**Aim of the task:**
Look through the data below for the line with "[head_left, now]", and transcribe it exactly together with each line after it up to and including the line with "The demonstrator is". Give nothing else.

**Data below:**
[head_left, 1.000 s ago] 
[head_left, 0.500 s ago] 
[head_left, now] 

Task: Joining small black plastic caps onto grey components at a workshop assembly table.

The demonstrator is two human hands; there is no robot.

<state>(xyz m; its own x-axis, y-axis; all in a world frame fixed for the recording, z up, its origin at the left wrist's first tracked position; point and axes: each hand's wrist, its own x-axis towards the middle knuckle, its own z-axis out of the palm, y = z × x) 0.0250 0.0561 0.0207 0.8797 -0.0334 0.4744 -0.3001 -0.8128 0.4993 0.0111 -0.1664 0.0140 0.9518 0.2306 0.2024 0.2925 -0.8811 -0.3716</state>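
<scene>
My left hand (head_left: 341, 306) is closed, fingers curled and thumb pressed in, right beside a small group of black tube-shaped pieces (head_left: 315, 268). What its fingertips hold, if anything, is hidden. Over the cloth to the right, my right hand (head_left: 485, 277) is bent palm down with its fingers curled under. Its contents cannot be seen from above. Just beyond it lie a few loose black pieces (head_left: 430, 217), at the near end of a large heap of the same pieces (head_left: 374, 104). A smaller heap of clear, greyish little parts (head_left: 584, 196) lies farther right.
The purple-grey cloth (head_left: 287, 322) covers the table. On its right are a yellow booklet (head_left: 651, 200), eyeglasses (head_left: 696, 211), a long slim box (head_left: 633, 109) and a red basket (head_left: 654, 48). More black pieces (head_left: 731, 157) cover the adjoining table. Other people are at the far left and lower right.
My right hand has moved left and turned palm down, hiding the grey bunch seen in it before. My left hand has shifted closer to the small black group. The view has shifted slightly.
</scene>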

**Answer space:**
[head_left, now] 

Task: Joining small black plastic caps onto grey components at a workshop assembly table.

The demonstrator is two human hands; there is no robot.

The exercise requires nothing more.